PHILADELPHIA (CBS) -- As the war in Ukraine continues to escalate, the human impact cannot be understated. For the people of Ukraine, holding on to their capital city is the key to their future, which as of now, remains uncertain.
For many in Ukraine, despite increasing Russian aggression, the actual reality of a full-fledged war seemed improbable, even just days ago.
"No one thought that without warning they would go to sleep and they would get up to coordinated bombings," Katerina Manoff, of ENGin, said.
Manoff, a Ukrainian-American who grew up in Kyiv and studied at the University of Pennsylvania, now runs a nonprofit connecting young Ukrainians to English-speaking volunteers. She said while thousands of Ukrainians have fled to neighboring countries and become refugees in the blink of an eye, many who stayed face dire days ahead.

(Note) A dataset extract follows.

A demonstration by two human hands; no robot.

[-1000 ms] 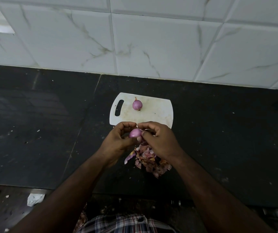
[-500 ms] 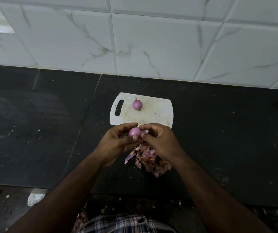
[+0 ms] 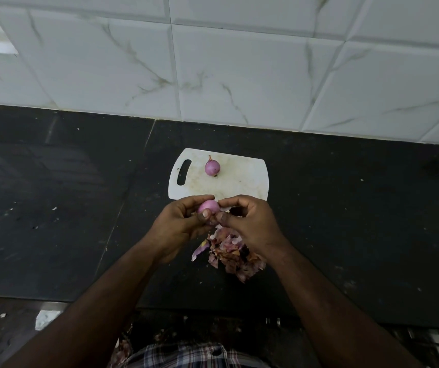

"A lot of them are spending every night in a shelter, especially in Kyiv because the bombings are so frequent," Manoff said.
Supply and infrastructure impacts are expected to get worse.
"I think the store shelves are empty in a lot of stores," Manoff said.
Manoff said in Russia, where a majority of newspapers and TV is controlled by the government, many still don't know the full extent of the conflict.
"They were told at the most they have a couple of small battles all the way in the east in those disputed territories," Manoff said.
Manoff said Russian President Vladimir Putin's efforts to rebuild the Soviet empire will continue until he is forced to stop.
"For me, it's really not the question of why, it's why not? Until the west shows him that he can't do it, he's going to keep doing it," Manoff said.
Manoff said the biggest need now for the Ukrainian people is U.S. and NATO air support. She said the army on the ground is strong and courageous but they likely won't be able to do it alone.